Exercise objective: Output each line of the data below exactly, omitting any image.

····················

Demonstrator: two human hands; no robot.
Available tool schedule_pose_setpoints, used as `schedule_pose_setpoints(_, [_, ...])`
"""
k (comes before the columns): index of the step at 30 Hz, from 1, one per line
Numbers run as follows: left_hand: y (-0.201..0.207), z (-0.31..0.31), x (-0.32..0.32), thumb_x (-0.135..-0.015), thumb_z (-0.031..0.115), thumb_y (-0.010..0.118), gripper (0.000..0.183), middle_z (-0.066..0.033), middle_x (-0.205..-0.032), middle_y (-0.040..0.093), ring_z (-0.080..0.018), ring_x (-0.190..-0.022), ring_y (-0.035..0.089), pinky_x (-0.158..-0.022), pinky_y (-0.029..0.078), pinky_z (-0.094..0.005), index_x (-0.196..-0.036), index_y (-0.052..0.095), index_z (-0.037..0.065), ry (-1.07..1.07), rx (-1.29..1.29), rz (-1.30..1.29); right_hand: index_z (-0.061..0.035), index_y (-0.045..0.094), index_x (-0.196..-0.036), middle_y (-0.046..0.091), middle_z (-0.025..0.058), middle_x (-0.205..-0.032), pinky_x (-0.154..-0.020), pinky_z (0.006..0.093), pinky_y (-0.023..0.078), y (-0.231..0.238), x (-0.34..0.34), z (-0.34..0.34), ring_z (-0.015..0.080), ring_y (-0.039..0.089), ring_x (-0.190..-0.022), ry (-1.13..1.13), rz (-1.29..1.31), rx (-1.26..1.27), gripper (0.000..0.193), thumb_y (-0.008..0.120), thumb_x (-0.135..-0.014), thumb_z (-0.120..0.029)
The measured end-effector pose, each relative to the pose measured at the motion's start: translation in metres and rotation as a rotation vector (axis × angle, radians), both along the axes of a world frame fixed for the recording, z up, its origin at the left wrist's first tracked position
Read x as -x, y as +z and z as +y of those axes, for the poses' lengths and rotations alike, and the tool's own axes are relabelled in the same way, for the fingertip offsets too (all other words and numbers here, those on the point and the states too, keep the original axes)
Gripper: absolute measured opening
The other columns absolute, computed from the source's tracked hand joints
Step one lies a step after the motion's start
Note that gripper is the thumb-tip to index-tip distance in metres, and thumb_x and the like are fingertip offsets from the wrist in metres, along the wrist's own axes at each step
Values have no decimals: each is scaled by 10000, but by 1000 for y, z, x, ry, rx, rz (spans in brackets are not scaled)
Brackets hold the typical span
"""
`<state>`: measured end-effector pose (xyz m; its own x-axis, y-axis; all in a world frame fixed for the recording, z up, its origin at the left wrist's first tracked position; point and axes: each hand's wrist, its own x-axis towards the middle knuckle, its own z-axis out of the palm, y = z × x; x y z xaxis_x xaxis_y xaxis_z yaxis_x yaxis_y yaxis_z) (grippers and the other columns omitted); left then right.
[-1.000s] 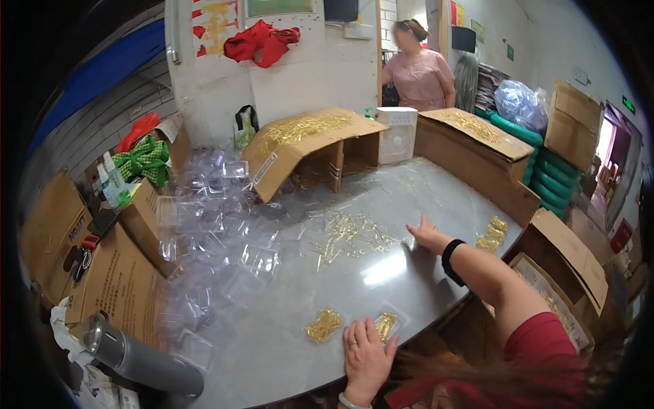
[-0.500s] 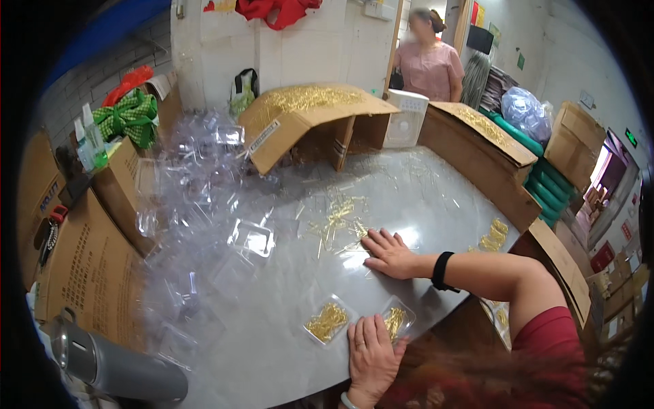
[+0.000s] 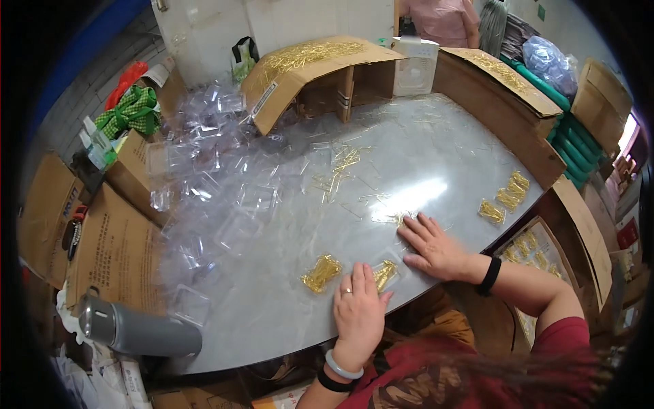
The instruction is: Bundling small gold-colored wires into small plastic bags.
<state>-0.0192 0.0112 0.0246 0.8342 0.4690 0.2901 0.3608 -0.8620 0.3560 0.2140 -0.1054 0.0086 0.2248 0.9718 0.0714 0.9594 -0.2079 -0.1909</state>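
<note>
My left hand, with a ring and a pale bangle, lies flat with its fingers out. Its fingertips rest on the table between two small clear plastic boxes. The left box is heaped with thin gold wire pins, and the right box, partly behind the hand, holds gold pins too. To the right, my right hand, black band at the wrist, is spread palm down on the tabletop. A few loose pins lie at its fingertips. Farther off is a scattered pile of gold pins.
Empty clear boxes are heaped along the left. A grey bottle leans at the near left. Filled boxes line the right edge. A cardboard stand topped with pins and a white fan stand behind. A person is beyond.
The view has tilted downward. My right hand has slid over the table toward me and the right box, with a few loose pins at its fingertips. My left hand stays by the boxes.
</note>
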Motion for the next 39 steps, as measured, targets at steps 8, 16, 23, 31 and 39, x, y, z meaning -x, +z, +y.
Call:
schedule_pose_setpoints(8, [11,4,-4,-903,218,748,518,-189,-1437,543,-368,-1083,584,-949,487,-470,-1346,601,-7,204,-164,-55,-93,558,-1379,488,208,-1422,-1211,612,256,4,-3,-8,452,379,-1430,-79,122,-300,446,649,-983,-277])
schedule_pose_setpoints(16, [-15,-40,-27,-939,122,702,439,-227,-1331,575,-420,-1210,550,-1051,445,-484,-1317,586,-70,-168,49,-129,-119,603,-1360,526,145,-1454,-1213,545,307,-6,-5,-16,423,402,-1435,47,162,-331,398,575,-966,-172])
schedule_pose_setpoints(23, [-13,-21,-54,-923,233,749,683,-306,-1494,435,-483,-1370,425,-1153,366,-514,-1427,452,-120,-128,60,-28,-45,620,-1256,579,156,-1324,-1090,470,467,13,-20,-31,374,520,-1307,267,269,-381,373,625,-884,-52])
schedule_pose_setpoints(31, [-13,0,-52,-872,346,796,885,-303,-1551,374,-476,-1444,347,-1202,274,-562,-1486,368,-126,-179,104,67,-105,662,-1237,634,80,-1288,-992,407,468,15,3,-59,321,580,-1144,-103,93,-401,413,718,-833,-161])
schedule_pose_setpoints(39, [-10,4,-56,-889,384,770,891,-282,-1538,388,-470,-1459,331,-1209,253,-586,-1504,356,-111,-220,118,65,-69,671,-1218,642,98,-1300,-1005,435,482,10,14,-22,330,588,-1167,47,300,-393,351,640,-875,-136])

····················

Response for this exercise:
Demonstrator: two human hands; no robot.
Available tool schedule_pose_setpoints, used as `schedule_pose_setpoints(_, [_, ...])`
"""
k (comes before the columns): index of the step at 30 Hz, from 1, one per line
Numbers run as follows: left_hand: y (-0.201..0.207), z (-0.31..0.31), x (-0.32..0.32), thumb_x (-0.135..-0.015), thumb_z (-0.031..0.115), thumb_y (-0.010..0.118), gripper (0.000..0.183), middle_z (-0.066..0.033), middle_x (-0.205..-0.032), middle_y (-0.040..0.093), ring_z (-0.080..0.018), ring_x (-0.190..-0.022), ring_y (-0.035..0.089), pinky_x (-0.158..-0.022), pinky_y (-0.029..0.078), pinky_z (-0.094..0.005), index_x (-0.196..-0.036), index_y (-0.052..0.095), index_z (-0.037..0.065), ry (-1.07..1.07), rx (-1.29..1.29), rz (-1.30..1.29); right_hand: index_z (-0.061..0.035), index_y (-0.045..0.094), index_x (-0.196..-0.036), middle_y (-0.046..0.091), middle_z (-0.025..0.058), middle_x (-0.205..-0.032), pinky_x (-0.154..-0.020), pinky_z (0.006..0.093), pinky_y (-0.023..0.078), y (-0.231..0.238), x (-0.34..0.34), z (-0.34..0.34), ring_z (-0.015..0.080), ring_y (-0.039..0.089), ring_x (-0.190..-0.022), ry (-1.13..1.13), rz (-1.29..1.31), rx (-1.26..1.27), gripper (0.000..0.193), thumb_y (-0.008..0.120), thumb_x (-0.135..-0.014), thumb_z (-0.120..0.029)
The measured end-effector pose, each relative to the pose measured at the motion's start: translation in metres and rotation as a rotation vector (axis × angle, radians), both along the axes of a world frame fixed for the recording, z up, its origin at the left wrist's first tracked position
Read x as -x, y as +z and z as +y of those axes, for the poses' lengths and rotations alike, and the tool's own axes are relabelled in the same way, for the fingertip offsets too (all other words and numbers here, those on the point and the states too, keep the original axes)
Gripper: absolute measured opening
The other columns absolute, computed from the source's tracked hand joints
Step one lies a step after the motion's start
Note that gripper is the thumb-tip to index-tip distance in metres, and thumb_x and the like are fingertip offsets from the wrist in metres, along the wrist's own axes at each step
Values have no decimals: each is scaled by 10000, but by 1000 for y, z, x, ry, rx, rz (spans in brackets are not scaled)
Brackets hold the typical span
"""
`<state>`: measured end-effector pose (xyz m; its own x-axis, y-axis; all in a world frame fixed for the recording, z up, its origin at the left wrist's first tracked position; point and axes: each hand's wrist, its own x-axis towards the middle knuckle, its own z-axis out of the palm, y = z × x; x y z xaxis_x xaxis_y xaxis_z yaxis_x yaxis_y yaxis_z) (grippers and the other columns omitted); left then right.
[-1.000s] 
[-0.500s] 
[+0.000s] 
The instruction is: Bundling small gold-colored wires into small plastic bags.
<state>-0.0192 0.0112 0.0246 0.8342 0.4690 0.2901 0.3608 -0.8620 0.3560 0.2140 -0.1054 0.0086 0.2248 0.9718 0.0714 0.9594 -0.2079 -0.1909</state>
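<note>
My left hand, with a ring and a pale bangle, lies flat with its fingers out. Its fingertips rest on the table between two small clear plastic boxes. The left box is heaped with thin gold wire pins, and the right box, partly behind the hand, holds gold pins too. To the right, my right hand, black band at the wrist, is spread palm down on the tabletop. A few loose pins lie at its fingertips. Farther off is a scattered pile of gold pins.
Empty clear boxes are heaped along the left. A grey bottle leans at the near left. Filled boxes line the right edge. A cardboard stand topped with pins and a white fan stand behind. A person is beyond.
The view has tilted downward. My right hand has slid over the table toward me and the right box, with a few loose pins at its fingertips. My left hand stays by the boxes.
</note>
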Motion for the next 39 steps, as measured, targets at steps 8, 16, 23, 31 and 39, x, y, z meaning -x, +z, +y.
Call:
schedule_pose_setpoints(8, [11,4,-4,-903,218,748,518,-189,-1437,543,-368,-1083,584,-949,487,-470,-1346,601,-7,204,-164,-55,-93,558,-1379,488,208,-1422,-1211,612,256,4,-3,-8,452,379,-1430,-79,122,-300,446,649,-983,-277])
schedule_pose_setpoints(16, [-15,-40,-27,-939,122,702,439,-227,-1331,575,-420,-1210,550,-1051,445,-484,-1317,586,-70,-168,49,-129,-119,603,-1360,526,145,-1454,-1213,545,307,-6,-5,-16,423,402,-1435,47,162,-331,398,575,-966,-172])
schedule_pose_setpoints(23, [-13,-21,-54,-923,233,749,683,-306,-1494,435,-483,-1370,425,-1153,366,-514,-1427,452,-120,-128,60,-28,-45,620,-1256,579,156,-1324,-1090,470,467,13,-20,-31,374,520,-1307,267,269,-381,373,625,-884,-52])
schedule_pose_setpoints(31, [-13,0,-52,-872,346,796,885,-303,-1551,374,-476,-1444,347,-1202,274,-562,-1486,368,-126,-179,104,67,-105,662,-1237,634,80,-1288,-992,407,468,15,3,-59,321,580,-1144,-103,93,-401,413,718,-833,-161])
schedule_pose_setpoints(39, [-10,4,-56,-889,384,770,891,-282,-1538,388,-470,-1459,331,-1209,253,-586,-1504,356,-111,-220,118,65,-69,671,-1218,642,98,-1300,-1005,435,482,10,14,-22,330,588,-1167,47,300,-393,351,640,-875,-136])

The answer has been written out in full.